![]() |
| Praktisi hukum Dr. Hendra. (Istimewa) |
Sorotan itu muncul setelah perusahaan tambang PT Karya Wijaya yang disebut milik Gubernur Maluku Utara Sherly Laos itu diduga melakukan aktivitas penambangan di luar wilayah Izin Pinjam Pakai Kawasan Hutan (IPPKH), bahkan siduga tanpa mengantongi IPPKH. Namun, pelanggaran tersebut hanya berujung pada sanksi administratif, tanpa proses hukum pidana.
Menurut Hendra, langkah itu mencederai rasa keadilan sekaligus bertentangan dengan semangat penegakan hukum lingkungan.
“Ini menunjukkan lemahnya keberanian aparat penegak hukum. Padahal pelanggaran yang dilakukan bukan sekadar administratif, melainkan tindak pidana kehutanan yang nyata,” Tegas Hendra kepada wartawan Minggu, (11/1/2026).
Ia menjelaskan, kewajiban IPPKH diatur tegas dalam Undang-Undang Nomor 41 Tahun 1999 tentang Kehutanan. Pasal 38 ayat (3) UU tersebut menyebutkan bahwa penggunaan kawasan hutan untuk kepentingan pembangunan di luar kegiatan kehutanan hanya dapat dilakukan di kawasan hutan produksi dan hutan lindung dengan izin pinjam pakai dari Menteri.
Larangan aktivitas tanpa izin juga diatur dalam Pasal 50 ayat (3) huruf a UU No. 41 Tahun 1999, yang menegaskan setiap orang dilarang melakukan kegiatan yang mengakibatkan kerusakan hutan dan kawasan hutan.
"UU Kehutanan juga mengatur sanksi pidana bagi pelaku perusakan kawasan hutan.

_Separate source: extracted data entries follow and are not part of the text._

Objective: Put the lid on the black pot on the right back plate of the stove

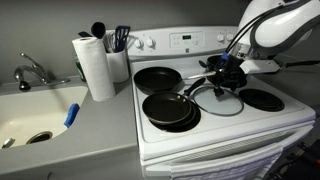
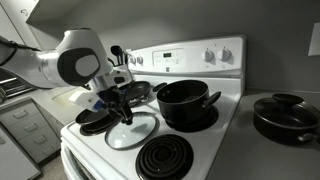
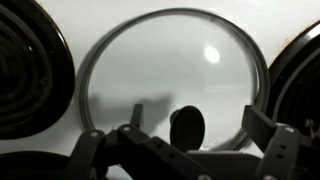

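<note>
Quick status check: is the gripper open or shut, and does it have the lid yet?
The gripper: open, jaws spread to either side of the knob of the glass lid, holding nothing.

Dim, flat indoor light; soft, grainy frames.
In the wrist view a white glare spot sits on the glass lid [image 3: 150, 70], upper right of centre, and the gripper [image 3: 190, 113] along the bottom edge is dark and blurred; both exterior views are grey.
</note>
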Robot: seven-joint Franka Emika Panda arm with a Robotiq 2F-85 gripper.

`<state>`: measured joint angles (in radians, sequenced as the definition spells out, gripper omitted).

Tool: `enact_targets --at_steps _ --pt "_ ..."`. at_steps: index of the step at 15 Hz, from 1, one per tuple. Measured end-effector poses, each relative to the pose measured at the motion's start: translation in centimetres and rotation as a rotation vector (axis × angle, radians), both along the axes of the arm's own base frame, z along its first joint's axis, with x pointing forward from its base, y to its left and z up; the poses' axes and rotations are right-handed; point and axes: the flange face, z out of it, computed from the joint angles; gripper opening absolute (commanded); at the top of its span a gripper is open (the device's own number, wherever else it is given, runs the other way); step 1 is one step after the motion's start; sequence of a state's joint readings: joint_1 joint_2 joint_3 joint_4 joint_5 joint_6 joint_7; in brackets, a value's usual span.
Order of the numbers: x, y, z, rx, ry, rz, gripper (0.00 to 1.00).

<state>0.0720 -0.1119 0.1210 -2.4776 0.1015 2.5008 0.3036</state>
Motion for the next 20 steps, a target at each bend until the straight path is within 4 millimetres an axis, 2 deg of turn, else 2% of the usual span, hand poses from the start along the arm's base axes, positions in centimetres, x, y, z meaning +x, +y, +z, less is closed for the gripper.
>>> enact_targets --at_steps 5,11,17,20 --pt "1.6 -0.6 -1.2 0.009 0.014 -0.109 1.0" --pt "3.4 -1.8 -2.0 0.012 0.025 -0.139 1.0" --pt "5.6 -0.8 -2.7 0.002 0.045 -0.051 1.0" --pt "6.0 -0.2 -2.9 -0.035 0.097 -0.014 1.0"
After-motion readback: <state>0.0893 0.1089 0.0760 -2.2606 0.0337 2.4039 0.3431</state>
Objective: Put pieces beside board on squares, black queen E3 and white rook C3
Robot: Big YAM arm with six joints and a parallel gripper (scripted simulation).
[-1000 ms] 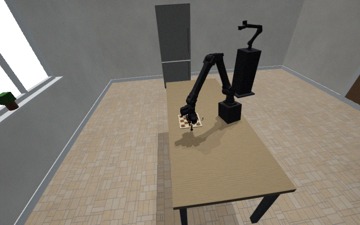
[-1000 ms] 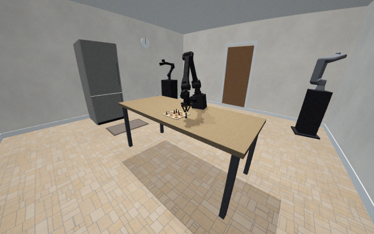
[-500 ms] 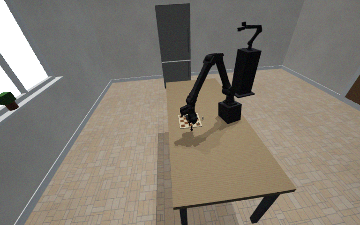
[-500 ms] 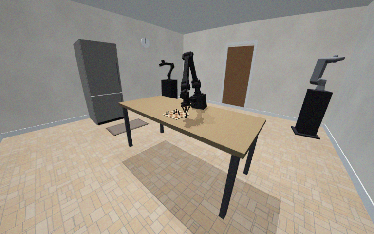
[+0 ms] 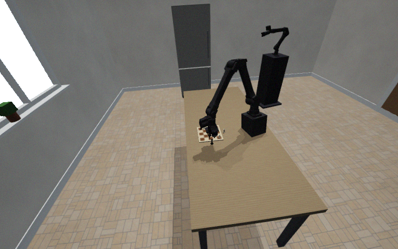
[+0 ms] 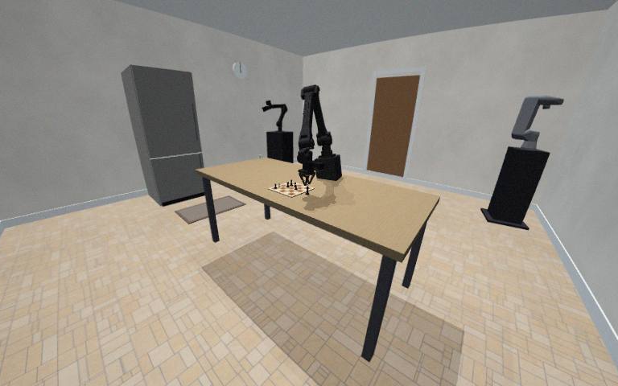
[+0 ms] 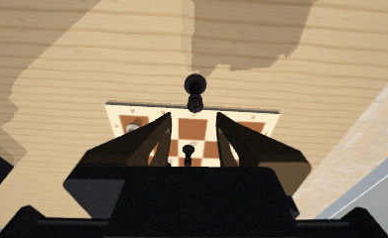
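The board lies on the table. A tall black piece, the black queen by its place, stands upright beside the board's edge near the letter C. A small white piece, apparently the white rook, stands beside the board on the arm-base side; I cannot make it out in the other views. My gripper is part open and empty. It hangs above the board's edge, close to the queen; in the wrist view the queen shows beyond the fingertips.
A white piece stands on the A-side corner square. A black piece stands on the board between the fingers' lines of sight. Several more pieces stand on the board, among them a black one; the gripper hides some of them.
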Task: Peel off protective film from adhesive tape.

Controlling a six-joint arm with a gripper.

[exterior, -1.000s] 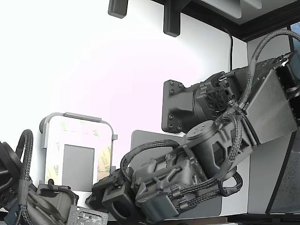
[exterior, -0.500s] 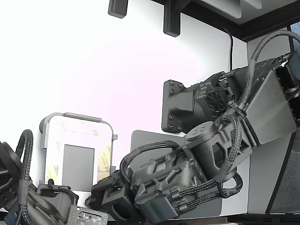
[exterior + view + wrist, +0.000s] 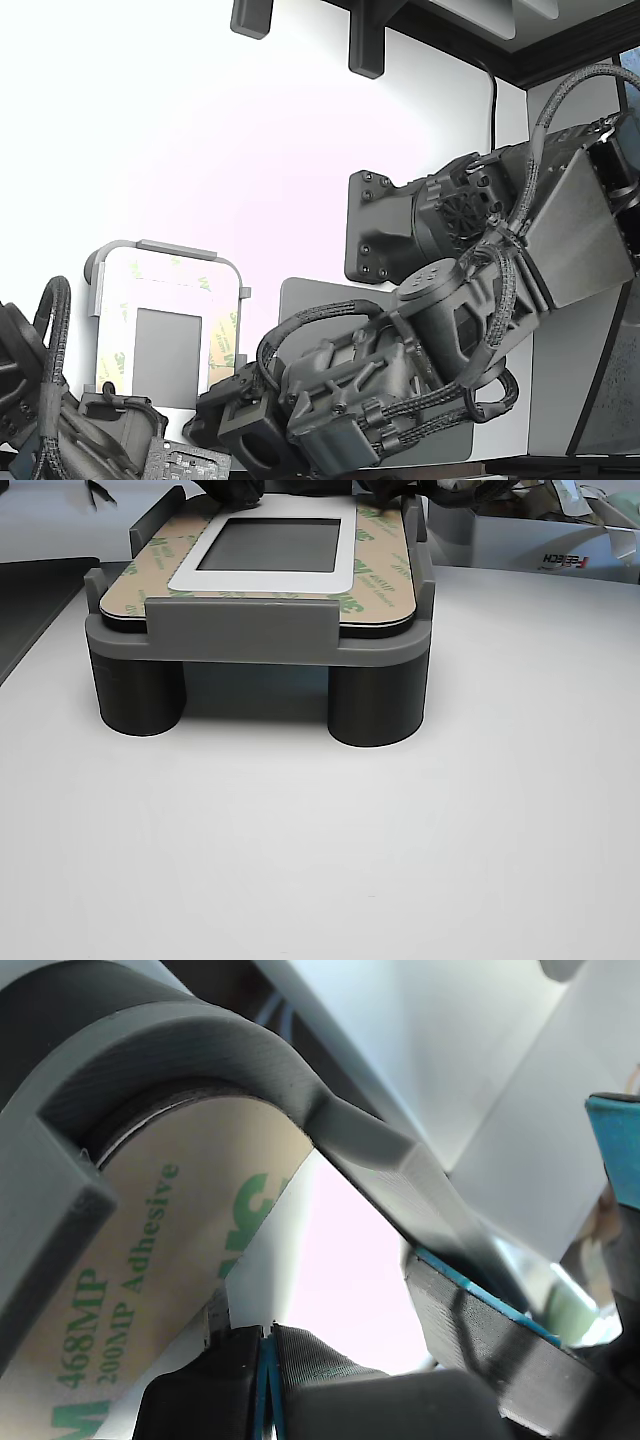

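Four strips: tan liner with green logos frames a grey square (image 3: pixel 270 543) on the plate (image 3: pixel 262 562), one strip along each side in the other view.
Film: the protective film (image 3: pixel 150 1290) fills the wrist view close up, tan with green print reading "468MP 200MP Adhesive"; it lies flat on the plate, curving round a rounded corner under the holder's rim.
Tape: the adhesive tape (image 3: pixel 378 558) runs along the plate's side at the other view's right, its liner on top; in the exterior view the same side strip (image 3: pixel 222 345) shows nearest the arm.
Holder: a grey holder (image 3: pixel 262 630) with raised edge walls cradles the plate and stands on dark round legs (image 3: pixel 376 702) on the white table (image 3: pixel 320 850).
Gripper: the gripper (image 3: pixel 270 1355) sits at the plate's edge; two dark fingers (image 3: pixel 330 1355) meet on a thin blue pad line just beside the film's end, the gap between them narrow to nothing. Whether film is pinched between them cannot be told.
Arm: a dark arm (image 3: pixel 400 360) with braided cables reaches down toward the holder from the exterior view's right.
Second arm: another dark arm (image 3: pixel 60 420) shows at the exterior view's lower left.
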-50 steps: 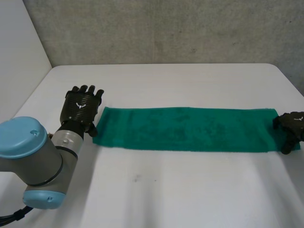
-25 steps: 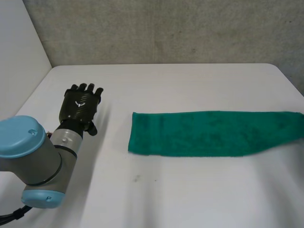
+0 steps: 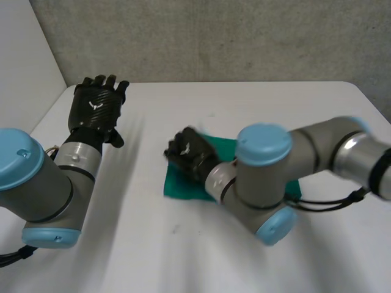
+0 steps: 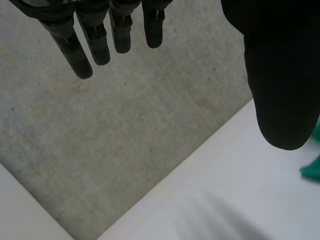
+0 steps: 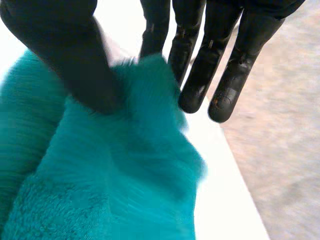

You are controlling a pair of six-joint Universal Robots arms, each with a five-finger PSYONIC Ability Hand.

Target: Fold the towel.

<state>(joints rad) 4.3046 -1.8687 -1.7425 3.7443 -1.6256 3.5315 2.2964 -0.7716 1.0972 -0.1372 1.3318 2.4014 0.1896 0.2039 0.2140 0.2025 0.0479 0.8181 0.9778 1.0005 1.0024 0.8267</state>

Dalam Pasal 78 ayat (2) UU No. 41 Tahun 1999, disebutkan barang siapa dengan sengaja melanggar ketentuan sebagaimana dimaksud dalam Pasal 50 ayat (3) dipidana dengan pidana penjara paling lama 10 tahun dan denda paling banyak Rp5 miliar. Artinya, tidak ada alasan hukum untuk hanya menjatuhkan sanksi administratif jika unsur pidananya terpenuhi,” katanya.
Hendra menilai, selama ini pemerintah dan aparat penegak hukum kerap berlindung pada PP Nomor 45 Tahun 2004 tentang Perlindungan Hutan, serta Pasal 110A dan 110B UU Nomor 18 Tahun 2013 tentang Pencegahan dan Pemberantasan Perusakan Hutan yang telah diubah melalui UU Cipta Kerja. Aturan tersebut memang membuka ruang penyelesaian administratif, namun menurutnya tidak menghapus ketentuan pidana dalam UU Kehutanan.
“Sanksi administratif tidak boleh digunakan untuk memutihkan kejahatan kehutanan. Jika terjadi perusakan kawasan hutan tanpa izin kementerian, maka pidana adalah konsekuensi hukumnya,” tegas Hendra.
Ia mendesak APH agar bersikap tegas, profesional, dan konsisten dalam menegakkan hukum kehutanan, khususnya terhadap PT Karya Wijaya yang diduga merusak kawasan hutan di Pulau Gebe.
“Jika hukum hanya tajam ke bawah dan tumpul ke atas, maka kerusakan hutan akan terus berulang dan negara dirugikan secara ekologis maupun ekonomi,” pungkasya.
Hendra menegaskan akan terus mengawal kasus perusakan kawasan hutan ini serta mendorong proses hukum pidana demi menjaga kelestarian lingkungan dan keadilan bagi masyarakat Pulau Gebe. (Dir/Red)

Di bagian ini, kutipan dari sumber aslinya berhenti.